_RECORDS SHOWN_

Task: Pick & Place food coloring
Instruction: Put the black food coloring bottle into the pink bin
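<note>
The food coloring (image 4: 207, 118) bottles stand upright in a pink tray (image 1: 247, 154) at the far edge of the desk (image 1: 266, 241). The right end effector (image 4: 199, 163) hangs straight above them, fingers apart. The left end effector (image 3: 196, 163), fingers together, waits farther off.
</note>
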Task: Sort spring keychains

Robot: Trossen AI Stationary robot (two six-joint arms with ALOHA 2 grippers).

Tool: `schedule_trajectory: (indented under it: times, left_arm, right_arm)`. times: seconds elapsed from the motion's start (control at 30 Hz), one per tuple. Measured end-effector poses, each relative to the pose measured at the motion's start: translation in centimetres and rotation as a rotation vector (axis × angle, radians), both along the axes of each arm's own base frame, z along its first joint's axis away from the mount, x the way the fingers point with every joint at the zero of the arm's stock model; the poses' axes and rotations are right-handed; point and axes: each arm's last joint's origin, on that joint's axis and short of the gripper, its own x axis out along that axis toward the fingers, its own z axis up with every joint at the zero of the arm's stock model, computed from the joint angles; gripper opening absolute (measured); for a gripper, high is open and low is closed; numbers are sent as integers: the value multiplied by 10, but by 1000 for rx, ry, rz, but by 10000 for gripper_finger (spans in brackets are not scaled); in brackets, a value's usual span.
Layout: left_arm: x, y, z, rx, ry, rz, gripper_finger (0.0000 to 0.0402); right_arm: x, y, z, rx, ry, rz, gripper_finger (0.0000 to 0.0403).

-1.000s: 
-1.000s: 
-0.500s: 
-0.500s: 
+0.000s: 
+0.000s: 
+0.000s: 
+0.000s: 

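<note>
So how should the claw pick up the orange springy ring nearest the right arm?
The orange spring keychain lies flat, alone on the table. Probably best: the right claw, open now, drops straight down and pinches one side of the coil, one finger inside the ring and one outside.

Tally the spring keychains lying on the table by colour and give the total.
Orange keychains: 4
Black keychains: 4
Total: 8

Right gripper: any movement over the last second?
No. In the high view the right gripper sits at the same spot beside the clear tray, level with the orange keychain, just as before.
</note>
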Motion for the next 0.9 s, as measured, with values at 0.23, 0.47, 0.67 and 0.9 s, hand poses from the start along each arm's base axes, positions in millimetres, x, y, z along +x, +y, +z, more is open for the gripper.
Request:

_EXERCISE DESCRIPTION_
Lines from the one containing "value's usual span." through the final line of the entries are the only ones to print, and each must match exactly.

_EXERCISE SOLUTION_
Tool: `schedule_trajectory: (indented under it: times, left_arm, right_arm)`. times: seconds elapsed from the motion's start (control at 30 Hz), one per tuple. Measured end-effector poses, each relative to the pose measured at the motion's start: translation in centimetres and rotation as a rotation vector (axis × angle, radians), both along the axes of each arm's own base frame, z along its first joint's axis away from the mount, x the way the fingers point with every joint at the zero of the arm's stock model; the poses' axes and rotations are right-handed; point and axes: each arm's last joint's origin, on that joint's axis and short of the gripper, its own x axis out along that axis toward the fingers, its own z axis up with every joint at the zero of the arm's stock model, computed from the joint angles; gripper opening absolute (measured); for a gripper, high is open and low is closed; numbers are sent as integers: the value multiplied by 10, but by 1000 for rx, ry, rz, but by 10000 for gripper_finger (spans in brackets are not scaled); in brackets, a value's usual span.
Layout: left_arm: x, y, z, rx, ry, rz, gripper_finger (0.0000 to 0.0402); right_arm: x, y, z, rx, ry, rz, gripper_finger (0.0000 to 0.0403).

-1.000s: 
-1.000s: 
-0.500s: 
-0.500s: 
+0.000s: 
+0.000s: 
+0.000s: 
+0.000s: 

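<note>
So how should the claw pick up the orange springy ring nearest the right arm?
The orange spring keychain lies flat, alone on the table. Probably best: the right claw, open now, drops straight down and pinches one side of the coil, one finger inside the ring and one outside.

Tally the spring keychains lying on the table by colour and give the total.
Orange keychains: 4
Black keychains: 4
Total: 8

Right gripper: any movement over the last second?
No. In the high view the right gripper sits at the same spot beside the clear tray, level with the orange keychain, just as before.
</note>
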Motion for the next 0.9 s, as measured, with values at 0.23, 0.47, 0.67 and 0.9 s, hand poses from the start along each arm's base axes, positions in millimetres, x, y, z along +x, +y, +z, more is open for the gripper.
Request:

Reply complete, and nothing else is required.